The documents don't indicate any wrongdoing, and experts say that such financial vehicles are common for wealthy foreign investors. But the new details come as President Obama has criticized Romney for profiting from Bain Capital's own offshore investment entities, which are unavailable to most Americans.
The Romney campaign declined to comment on the specifics of Bain's early investors. Romney has argued that his offshore investments are entirely proper, and that he has paid all the U.S. taxes that he owes. The offshore funds do provide tax advantages for foreign investors, allowing Bain to attract billions of dollars.
The first outside investor in Bain was a leading London financier, Sir Jack Lyons, who made a $2.5 million investment through a Panama shell company set up by a Swiss money manager, further shielding his identity.
About $9 million came from rich Latin Americans, including powerful Salvadoran families living in Miami during their country's brutal civil war.
That first investment fund - used to invest in start-up companies and leveraged buyouts - paid out a stunning 173 percent in average annual returns over a decade, according to a prospectus prepared by an outside bank.
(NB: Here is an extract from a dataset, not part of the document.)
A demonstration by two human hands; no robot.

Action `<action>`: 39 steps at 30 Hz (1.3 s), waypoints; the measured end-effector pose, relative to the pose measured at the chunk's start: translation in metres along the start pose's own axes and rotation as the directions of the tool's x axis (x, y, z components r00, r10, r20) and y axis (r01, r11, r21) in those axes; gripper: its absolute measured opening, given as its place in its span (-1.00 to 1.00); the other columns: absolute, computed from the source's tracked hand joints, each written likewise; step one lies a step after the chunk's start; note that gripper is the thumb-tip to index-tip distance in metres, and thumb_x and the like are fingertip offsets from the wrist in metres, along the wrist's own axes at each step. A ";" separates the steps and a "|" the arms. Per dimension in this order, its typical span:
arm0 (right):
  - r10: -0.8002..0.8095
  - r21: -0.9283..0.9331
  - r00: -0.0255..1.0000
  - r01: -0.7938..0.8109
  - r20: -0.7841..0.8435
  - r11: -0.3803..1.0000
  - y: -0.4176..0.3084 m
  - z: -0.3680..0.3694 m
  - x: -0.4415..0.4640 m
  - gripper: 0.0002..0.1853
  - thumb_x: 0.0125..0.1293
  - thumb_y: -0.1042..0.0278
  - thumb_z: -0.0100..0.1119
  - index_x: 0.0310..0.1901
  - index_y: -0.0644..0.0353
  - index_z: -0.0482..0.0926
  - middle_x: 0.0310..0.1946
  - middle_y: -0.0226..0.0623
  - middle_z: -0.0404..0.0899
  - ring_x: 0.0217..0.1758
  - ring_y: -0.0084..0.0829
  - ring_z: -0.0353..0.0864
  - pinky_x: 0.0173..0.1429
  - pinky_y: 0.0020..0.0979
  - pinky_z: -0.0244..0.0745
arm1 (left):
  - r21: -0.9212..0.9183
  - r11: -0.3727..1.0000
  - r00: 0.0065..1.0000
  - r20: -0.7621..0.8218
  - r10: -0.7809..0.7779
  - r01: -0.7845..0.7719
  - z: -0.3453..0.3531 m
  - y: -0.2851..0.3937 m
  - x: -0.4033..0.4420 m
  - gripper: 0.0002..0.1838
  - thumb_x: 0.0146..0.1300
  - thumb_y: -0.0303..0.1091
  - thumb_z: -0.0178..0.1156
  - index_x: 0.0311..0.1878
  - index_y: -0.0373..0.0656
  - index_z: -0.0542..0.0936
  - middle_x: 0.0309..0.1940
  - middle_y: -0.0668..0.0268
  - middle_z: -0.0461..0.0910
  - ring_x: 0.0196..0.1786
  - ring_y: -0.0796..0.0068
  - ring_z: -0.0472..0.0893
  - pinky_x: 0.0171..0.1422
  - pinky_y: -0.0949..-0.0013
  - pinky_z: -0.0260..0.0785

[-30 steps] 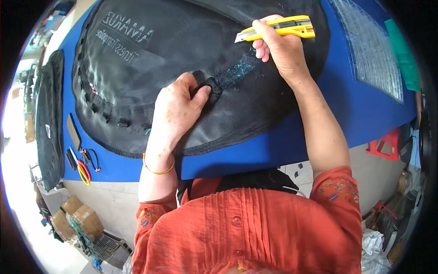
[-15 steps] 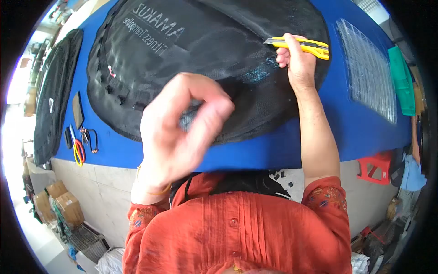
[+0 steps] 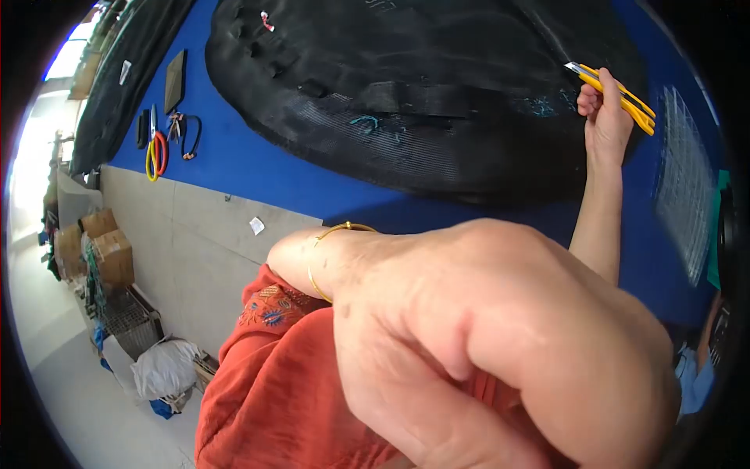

It was the start of the private equity powerhouse that ultimately fueled Romney's political career.
At the time Romney launched Bain Capital - a spinoff of Bain & Co., the Boston consulting company he joined when he graduated from Harvard Business School - U.S. officials were accusing some exiles in Miami of funding right-wing death squads in El Salvador. Some family members of the first Bain Capital investors were later linked to groups responsible for killings, though no evidence indicates those relatives invested in Bain or benefited from it.
Romney has said he checked the foreign investors' backgrounds. His campaign and Bain Capital declined to provide specifics.
Alex Stanton, a spokesman for Bain Capital, said confidentiality rules barred him from commenting on the investors.
"The hyperbole of political campaigns cannot change the fact that Bain Capital has operated with high standards of integrity and excellence, including compliance with all applicable laws and regulations regarding the vetting of our investors in consultation with experienced counsel and other advisers," he said.
Matt McDonald, a spokesman for the Romney campaign, also declined to discuss details of the original fund. "There were many investors who saw the opportunity of a firm that could help fix broken companies and help them grow."
But when Romney and his partners started the company, Bain & Co. founder Bill Bain - worried the new venture could fail - barred them from soliciting current clients or corporations that would have to publicly disclose the investment, according to an early Bain Capital employee.
Bain partners put in $12 million of their own money, then sought the rest from wealthy individuals. Records show the first investment in Bain Capital - $1.25 million in June 1984 - was in the name of Jean Overseas Ltd., registered in Panama by Marcel Elfen, a Swiss money manager. Later, the investment was doubled.
The Panamanian shell company apparently was a vehicle for Lyons, the British businessman and philanthropist. He died in 2008. His son, David Lyons of Quebec, said in a phone interview that he had never heard of Jean Overseas, but he confirmed that his father was "absolutely" an early investor in Bain Capital and said that Elfen, who died last year, was his father's money manager.